Paula Rego, The Maids, 1987, acrylique sur papier monté sur toile, 213 x 244 cm, collection particulière, Courtesy Marlborough Fine Art, © Paula Rego
Le musée de l’Orangerie consacre une importante exposition à la Portugaise Paula Rego (née en 1935), en mettant à l’honneur des œuvres produites ces trente dernières années. Cette anti-rétrospective, où se déploient dessins (encre, pastel…), gravures (eau-forte, aquatinte…), peintures et sculptures, rend compte de la prodigalité de l’artiste.
Paula Rego, Snare, 1987, acrylique sur papier monté sur toile, 150 x 150 cm, Courtesy British Council Collection, © Paula Rego
P. Rego n’est pas une inconnue en France, son travail a déjà été montré à Paris, à la fondation Calouste Gulbenkian (1999 et 2012), ou encore récemment à la galerie Sophie Scheidecker (2015 et 2018), mais l’exposition du musée de l’Orangerie devrait sans doute être une surprise pour beaucoup. Ses représentations picturales sont de celles qui frappent longuement, dans la lignée des œuvres de Max Beckmann ou de Paula Modersohn-Becker : les corps qu’elle met en scène, majoritairement féminins, sont massifs, souvent figés dans des attitudes dérangeantes. Ils attendent, hésitent et parfois brutalisent, comme dans La Famille (1988), où trois sœurs, en apparence des enfants modèles (jupette, sourire aux lèvres et nœud rose l’attestent), semblent agresser leur père en l’immobilisant sur le lit conjugal. Les femmes – pas « la » femme – sont un sujet central chez P. Rego, toutes les femmes : fillettes, jeunes femmes, femmes matures ou âgées, dont le corps n’est manifestement pas là pour flatter le regard masculin. Son art, loin d’être complaisant, ne recherche pas la photogénie mignarde : les cous comme les mollets sont larges, les corps sont fermement campés sur leurs jambes, la grâce n’est pas là où on l’imagine.

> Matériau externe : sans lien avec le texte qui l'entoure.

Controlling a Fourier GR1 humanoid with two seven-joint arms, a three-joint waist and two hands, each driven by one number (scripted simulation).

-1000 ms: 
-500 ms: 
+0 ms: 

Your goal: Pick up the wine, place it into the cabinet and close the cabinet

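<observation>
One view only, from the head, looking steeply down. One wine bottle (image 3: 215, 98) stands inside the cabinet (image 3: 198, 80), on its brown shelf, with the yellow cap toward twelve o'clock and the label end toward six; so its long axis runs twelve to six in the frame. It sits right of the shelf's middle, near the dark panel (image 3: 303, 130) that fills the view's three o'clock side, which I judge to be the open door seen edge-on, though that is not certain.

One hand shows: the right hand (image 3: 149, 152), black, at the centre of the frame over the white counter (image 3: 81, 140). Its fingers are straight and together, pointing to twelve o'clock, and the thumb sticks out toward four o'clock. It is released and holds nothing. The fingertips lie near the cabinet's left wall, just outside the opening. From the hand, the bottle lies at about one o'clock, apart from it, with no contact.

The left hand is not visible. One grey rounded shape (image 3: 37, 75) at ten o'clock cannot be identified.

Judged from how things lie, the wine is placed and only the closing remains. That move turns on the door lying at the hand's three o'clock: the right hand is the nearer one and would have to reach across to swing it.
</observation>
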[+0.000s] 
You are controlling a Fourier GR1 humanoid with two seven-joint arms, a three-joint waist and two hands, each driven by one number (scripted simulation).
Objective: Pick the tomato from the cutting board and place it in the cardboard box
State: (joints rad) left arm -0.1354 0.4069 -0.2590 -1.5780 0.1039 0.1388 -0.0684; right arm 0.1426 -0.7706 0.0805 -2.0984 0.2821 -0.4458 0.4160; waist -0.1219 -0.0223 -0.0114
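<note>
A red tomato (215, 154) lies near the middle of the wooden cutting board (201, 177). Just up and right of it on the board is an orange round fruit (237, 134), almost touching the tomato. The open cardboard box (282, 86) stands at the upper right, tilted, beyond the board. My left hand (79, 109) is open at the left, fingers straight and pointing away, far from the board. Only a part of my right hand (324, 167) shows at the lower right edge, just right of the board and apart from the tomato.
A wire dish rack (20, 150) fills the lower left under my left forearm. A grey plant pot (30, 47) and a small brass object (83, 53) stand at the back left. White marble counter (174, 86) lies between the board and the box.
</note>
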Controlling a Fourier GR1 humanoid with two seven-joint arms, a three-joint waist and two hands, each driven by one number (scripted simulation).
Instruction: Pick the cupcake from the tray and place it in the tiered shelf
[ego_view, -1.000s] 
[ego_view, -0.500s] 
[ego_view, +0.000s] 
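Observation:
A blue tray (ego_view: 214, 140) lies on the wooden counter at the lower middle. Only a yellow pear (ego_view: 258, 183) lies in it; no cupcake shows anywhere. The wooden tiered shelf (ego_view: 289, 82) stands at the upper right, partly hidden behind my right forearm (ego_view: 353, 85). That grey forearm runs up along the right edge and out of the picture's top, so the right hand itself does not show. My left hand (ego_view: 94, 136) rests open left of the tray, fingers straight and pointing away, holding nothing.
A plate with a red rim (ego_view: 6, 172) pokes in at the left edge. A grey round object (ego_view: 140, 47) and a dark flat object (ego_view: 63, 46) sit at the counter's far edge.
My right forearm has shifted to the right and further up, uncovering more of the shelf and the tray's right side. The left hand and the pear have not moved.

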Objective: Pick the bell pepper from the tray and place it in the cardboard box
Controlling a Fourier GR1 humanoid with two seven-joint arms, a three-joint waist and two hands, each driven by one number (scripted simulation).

Paula Rego, Little Miss Muffet I, 1989, eau forte et aquatinte, 52 x 38 cm, Courtesy Marlborough Fine Art, © Paula Rego
Les différentes sections de l’exposition témoignent des sources variées de P. Rego, qui puise dans la littérature enfantine la plus ambiguë (Alice au pays des merveilles, Peter Pan, Pinocchio…) comme dans la littérature classique portugaise (Le Crime du père Amaro), française (Le Chef-d’Œuvre inconnu) ou anglaise (Jane Eyre). Les Bonnes de Jean Genet (1947) lui inspirent en 1987 une peinture où la violence sourde est étouffée par les épais rideaux du boudoir bourgeois, mal éclairé, dans lequel la scène se déroule.
Paula Rego, Scavengers, 1994, pastel sur papier, 120 x 160 cm, Collection particulière, Courtesy Marlborough Fine Art, © Paula Rego
Les cartels évoquent le « féminisme viscéral et nuancé » de P. Rego – mais ne s’agit-il pas là d’un oxymore ? Nous pensons au contraire que la peinture résolument anachronique de l’artiste manifeste dans tous ses aspects une vision plus que féroce non des femmes, mais de leurs représentations dominantes. Il y a là des héroïnes victoriennes meurtrières, des petites filles étrangleuses, des sorcières exultant pendant le sabbat, des danseuses en tutu aux corps lourds et noueux, une fée aux larges mains assassines, qui prépare un mauvais coup. Même lorsque ces femmes sont dépeintes en animaux, ce ne sont pas des chattes graciles mais des chiennes sauvages. Et qui n’ont pas peur de mordre1.
Les Contes cruels de Paula Rego, du 17 octobre 2018 au 14 janvier 2019, au musée de l’Orangerie (Paris, France).